TASK REQUIREMENTS
Apart from the pictures, return every line of the listing exactly.

DATA EXCERPT

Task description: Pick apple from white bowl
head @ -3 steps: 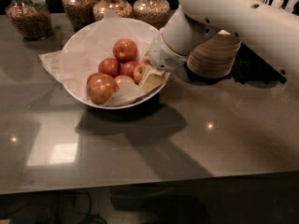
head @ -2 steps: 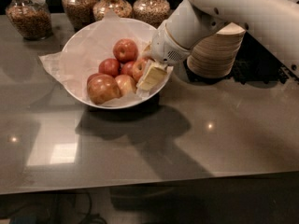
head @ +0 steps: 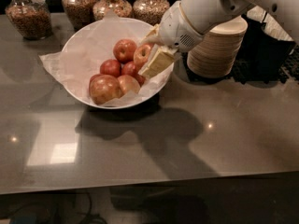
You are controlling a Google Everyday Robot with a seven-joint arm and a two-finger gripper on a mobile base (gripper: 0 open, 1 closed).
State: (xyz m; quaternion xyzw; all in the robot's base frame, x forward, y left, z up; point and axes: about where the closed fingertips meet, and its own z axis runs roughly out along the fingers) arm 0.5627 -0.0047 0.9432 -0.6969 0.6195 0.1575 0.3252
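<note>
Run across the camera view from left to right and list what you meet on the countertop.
Glass jar of brown grains → wide white paper-lined bowl → mottled red-and-yellow apple, clamped in the gripper over the bowl's right side → stack of beige paper bowls.

No writing, label, brand or number is showing legibly anywhere. The hand [head: 145, 57], gripping the apple [head: 140, 52] over the right side of the white bowl [head: 117, 104] on the bench [head: 224, 143], is bearing no readable marking.
</note>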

RESPONSE BOX
Task description: Pick apple from white bowl
head @ -3 steps: 
head @ -2 steps: 
head @ +0 steps: 
You are controlling a Google Everyday Robot with a seven-joint arm and a two-finger gripper on a mobile base (gripper: 0 open, 1 closed).
State: (xyz m; quaternion xyzw; all in the robot's base frame, x forward, y left, z up; point and axes: about where the closed fingertips meet, and its own z axis runs roughly out along the fingers) arm 0.5627 -0.0047 0.9432 -0.6969 0.6195 0.1575 0.3252
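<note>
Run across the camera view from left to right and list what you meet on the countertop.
Glass jar of brown grains → wide white paper-lined bowl → mottled red-and-yellow apple, clamped in the gripper over the bowl's right side → stack of beige paper bowls.

No writing, label, brand or number is showing legibly anywhere. The hand [head: 145, 57], gripping the apple [head: 140, 52] over the right side of the white bowl [head: 117, 104] on the bench [head: 224, 143], is bearing no readable marking.
</note>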

That concludes the response.